→ Work request
The whole of the data, every line, should come back exactly the same.

→ Source data
◆ ◆ ◆ ◆ ◆ ◆ ◆
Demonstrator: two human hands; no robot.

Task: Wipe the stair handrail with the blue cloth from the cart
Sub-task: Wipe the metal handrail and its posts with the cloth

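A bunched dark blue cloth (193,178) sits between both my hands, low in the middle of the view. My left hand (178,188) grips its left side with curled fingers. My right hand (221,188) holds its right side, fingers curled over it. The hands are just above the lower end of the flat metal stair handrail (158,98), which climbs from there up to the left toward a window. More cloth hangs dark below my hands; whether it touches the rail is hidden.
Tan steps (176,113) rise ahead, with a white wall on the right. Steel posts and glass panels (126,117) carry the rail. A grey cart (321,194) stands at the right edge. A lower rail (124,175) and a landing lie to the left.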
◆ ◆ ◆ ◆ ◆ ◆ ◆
→ Finished exercise
Demonstrator: two human hands; no robot.

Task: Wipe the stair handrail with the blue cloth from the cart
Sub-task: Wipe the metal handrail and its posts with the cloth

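A bunched dark blue cloth (193,178) sits between both my hands, low in the middle of the view. My left hand (178,188) grips its left side with curled fingers. My right hand (221,188) holds its right side, fingers curled over it. The hands are just above the lower end of the flat metal stair handrail (158,98), which climbs from there up to the left toward a window. More cloth hangs dark below my hands; whether it touches the rail is hidden.
Tan steps (176,113) rise ahead, with a white wall on the right. Steel posts and glass panels (126,117) carry the rail. A grey cart (321,194) stands at the right edge. A lower rail (124,175) and a landing lie to the left.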

The required output is now complete.